* **Supplied information**
-=-=-=-=-
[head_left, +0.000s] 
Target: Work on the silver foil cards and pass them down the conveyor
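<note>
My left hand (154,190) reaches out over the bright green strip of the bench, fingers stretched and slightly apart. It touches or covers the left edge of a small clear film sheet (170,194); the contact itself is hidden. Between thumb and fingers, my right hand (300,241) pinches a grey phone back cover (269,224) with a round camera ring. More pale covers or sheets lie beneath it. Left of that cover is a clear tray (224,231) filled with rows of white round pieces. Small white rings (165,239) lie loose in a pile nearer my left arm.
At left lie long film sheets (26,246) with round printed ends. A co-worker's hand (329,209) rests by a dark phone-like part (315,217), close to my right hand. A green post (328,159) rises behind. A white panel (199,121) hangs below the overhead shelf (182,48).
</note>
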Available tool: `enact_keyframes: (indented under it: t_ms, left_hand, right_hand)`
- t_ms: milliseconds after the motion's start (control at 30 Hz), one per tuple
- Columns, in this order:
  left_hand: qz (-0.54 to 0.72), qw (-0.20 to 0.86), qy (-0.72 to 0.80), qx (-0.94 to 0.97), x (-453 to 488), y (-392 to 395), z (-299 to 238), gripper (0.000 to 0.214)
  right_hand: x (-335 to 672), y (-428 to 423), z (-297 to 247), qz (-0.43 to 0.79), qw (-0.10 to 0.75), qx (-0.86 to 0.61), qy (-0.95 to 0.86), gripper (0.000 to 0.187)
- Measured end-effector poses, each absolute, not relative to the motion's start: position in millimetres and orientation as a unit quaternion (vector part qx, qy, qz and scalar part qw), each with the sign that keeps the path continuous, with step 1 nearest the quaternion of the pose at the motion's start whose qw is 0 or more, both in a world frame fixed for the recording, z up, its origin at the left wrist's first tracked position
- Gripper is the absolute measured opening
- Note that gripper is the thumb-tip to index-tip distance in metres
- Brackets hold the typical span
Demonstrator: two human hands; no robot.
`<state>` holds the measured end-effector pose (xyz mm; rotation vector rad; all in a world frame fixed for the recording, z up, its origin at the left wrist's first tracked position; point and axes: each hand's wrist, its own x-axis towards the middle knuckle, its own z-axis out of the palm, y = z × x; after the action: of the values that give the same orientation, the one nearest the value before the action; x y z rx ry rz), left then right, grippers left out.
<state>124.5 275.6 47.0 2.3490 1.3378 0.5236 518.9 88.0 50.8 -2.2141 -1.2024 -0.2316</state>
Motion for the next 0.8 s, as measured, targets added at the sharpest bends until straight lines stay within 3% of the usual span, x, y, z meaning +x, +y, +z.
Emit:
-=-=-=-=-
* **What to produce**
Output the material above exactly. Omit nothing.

* **Answer below**
[head_left, +0.000s] 
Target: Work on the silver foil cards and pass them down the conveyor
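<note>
My left hand (154,190) reaches out over the bright green strip of the bench, fingers stretched and slightly apart. It touches or covers the left edge of a small clear film sheet (170,194); the contact itself is hidden. Between thumb and fingers, my right hand (300,241) pinches a grey phone back cover (269,224) with a round camera ring. More pale covers or sheets lie beneath it. Left of that cover is a clear tray (224,231) filled with rows of white round pieces. Small white rings (165,239) lie loose in a pile nearer my left arm.
At left lie long film sheets (26,246) with round printed ends. A co-worker's hand (329,209) rests by a dark phone-like part (315,217), close to my right hand. A green post (328,159) rises behind. A white panel (199,121) hangs below the overhead shelf (182,48).
</note>
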Available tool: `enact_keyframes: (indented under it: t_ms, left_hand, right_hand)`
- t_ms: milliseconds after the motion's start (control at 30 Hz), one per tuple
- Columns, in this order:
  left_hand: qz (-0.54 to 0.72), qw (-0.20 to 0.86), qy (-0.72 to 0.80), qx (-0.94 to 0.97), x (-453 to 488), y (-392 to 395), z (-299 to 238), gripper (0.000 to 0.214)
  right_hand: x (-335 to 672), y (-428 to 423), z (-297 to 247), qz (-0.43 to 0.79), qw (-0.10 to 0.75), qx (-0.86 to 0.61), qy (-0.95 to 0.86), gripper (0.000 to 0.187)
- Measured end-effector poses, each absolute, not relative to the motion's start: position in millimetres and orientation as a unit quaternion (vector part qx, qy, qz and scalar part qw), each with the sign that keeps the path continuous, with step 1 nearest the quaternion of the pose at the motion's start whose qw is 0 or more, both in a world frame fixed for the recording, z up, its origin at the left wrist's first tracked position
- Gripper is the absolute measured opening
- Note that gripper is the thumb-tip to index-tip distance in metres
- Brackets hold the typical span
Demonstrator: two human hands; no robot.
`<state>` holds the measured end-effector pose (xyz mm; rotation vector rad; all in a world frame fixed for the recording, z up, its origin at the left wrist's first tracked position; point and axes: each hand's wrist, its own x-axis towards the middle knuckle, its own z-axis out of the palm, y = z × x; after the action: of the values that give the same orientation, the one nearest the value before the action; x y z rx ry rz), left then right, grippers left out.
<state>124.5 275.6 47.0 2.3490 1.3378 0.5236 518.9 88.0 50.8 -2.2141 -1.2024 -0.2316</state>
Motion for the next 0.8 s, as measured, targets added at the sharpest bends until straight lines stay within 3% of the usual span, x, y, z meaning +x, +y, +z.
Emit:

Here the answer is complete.